Segundo um outro comunicado da Escola de Medicina e do Hospital Mount Sinai, os investigadores fizeram uma primeira sequenciação de ARN (ácido ribonucleico) em quatro regiões cerebrais de mais de 600 amostras de tecido (post mortem) de pessoas com e sem doença de Alzheimer para identificar quais os genes que estavam presentes no cérebro e se estavam associados ao início e à progressão da doença . “Através de várias abordagens por computador, a equipa descobriu uma complexa rede de associações inesperadas, ligando vírus específicos a diferentes aspectos da biologia do Alzheimer”, refere o comunicado, adiantando que para reforçar as conclusões do estudo foram ainda analisadas mais 800 amostras de sequenciação de RNA.
“Os estudos anteriores sobre vírus e Alzheimer sempre foram muito correlativos. Mas nós pudemos fazer testes estatísticos de relação causal e análises mais sofisticadas, que permitiram identificar como os vírus estão a interagir directamente ou a co-regular ou mesmo a ser regulados pelos genes que estão associados à doença de Alzheimer. Não podemos dizer que os vírus de herpes são uma causa primária da doença de Alzheimer. Mas o que fica claro é que eles estão a perturbar as redes e a participar de redes que aceleram directamente o cérebro para a doença de Alzheimer", diz ainda Joel Dudley.

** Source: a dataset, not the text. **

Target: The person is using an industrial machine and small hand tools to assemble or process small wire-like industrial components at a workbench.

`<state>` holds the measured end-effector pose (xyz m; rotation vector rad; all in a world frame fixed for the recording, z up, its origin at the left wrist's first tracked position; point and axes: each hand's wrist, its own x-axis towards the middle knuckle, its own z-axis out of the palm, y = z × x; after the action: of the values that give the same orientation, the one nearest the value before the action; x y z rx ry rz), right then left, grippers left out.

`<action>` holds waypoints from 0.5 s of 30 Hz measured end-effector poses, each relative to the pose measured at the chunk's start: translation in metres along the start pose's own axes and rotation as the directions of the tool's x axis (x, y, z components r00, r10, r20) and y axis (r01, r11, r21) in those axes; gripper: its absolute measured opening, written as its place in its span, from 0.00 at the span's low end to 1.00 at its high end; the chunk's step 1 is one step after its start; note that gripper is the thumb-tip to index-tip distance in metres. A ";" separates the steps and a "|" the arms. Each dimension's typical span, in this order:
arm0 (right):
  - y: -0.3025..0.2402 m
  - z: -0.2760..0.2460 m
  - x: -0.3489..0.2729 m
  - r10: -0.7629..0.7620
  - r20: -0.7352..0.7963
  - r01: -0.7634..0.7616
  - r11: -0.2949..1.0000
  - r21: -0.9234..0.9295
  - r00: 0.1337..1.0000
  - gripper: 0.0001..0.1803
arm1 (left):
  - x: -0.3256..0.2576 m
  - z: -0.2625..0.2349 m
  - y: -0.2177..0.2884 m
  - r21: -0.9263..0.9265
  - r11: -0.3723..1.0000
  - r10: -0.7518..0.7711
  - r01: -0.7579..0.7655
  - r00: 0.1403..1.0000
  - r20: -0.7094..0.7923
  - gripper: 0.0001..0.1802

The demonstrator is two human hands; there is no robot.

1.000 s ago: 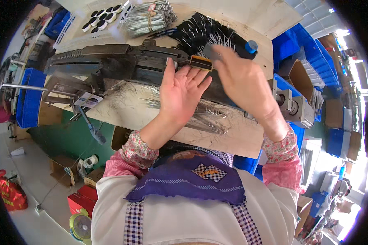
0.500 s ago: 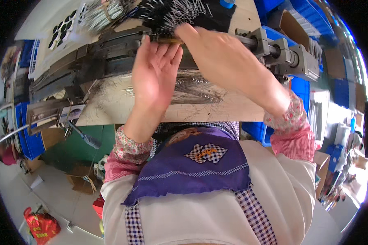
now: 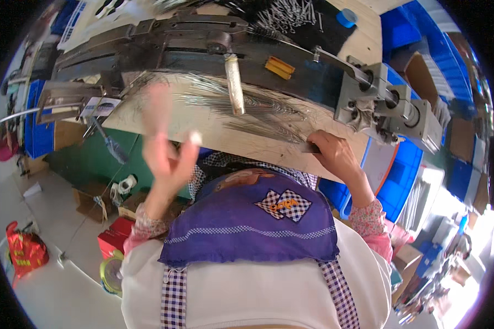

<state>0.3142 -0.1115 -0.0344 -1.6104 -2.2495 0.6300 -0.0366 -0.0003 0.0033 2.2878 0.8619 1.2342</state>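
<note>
My left hand (image 3: 167,159) hangs over the left part of the bench's front edge, thumb apart from the fingers, its fingertips smeared by motion. I see nothing in it. At the bench's front right, my right hand (image 3: 336,156) is closed round a small dark flat piece (image 3: 310,147), most of which the fingers cover. Between the hands lie thin metal wires (image 3: 258,104), several bent at one end. Behind them stretches a long dark metal machine bed (image 3: 197,63). A pale wrapped handle (image 3: 234,85) sticks out toward me from it, and a yellow block (image 3: 280,67) sits to its right.
A grey clamp-like metal assembly (image 3: 389,98) stands at the bed's right end. Beyond the bed, shiny metal parts (image 3: 285,16) lie on black cloth beside a blue cap (image 3: 347,18). Blue bins (image 3: 403,164) flank the bench at right; a metal bracket (image 3: 66,104) juts out at left.
Both hands have come back from the machine bed toward me, the left moving left and the right moving right. The handle and yellow block are now uncovered. The view has shifted slightly.
</note>
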 end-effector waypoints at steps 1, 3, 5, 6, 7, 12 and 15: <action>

Os autores do estudo argumentam, no entanto, que estas conclusões não devem deixar ninguém preocupado. "Embora estas descobertas possam abrir potencialmente a porta para novas opções de tratamento para uma doença onde tivemos centenas de tentativas fracassadas, elas não mudam nada que sabemos sobre o risco e a susceptibilidade da doença de Alzheimer ou sobre a nossa capacidade de a tratar hoje”, avisa Sam Gandy, outros dos principais autores deste artigo.
O comunicado da Cell sublinha que o HHV-6A e o HHV-7 são extremamente comuns e normalmente estão latentes ou são assintomáticos: na América do Norte, por exemplo, quase 90% das crianças têm um destes vírus a circular no sangue. "Ainda há muitas perguntas sem resposta sobre como passamos da possibilidade de o detectar no sangue de alguém até sabermos se está activo e num estado que pode ser relevante para a doença de Alzheimer", diz Ben Readhead, o primeiro autor do artigo.
No comunicado da Universidade do Arizona, os cientistas frisam que este estudo “não sugere que a doença de Alzheimer seja contagiosa”. “Mas se se confirmar que os vírus ou outras infecções têm um papel na patogénese da doença de Alzheimer, isso poderia ajudar os investigadores a encontrar novas terapias antivirais ou imunológicas para combater a doença, mesmo antes do início dos sintomas."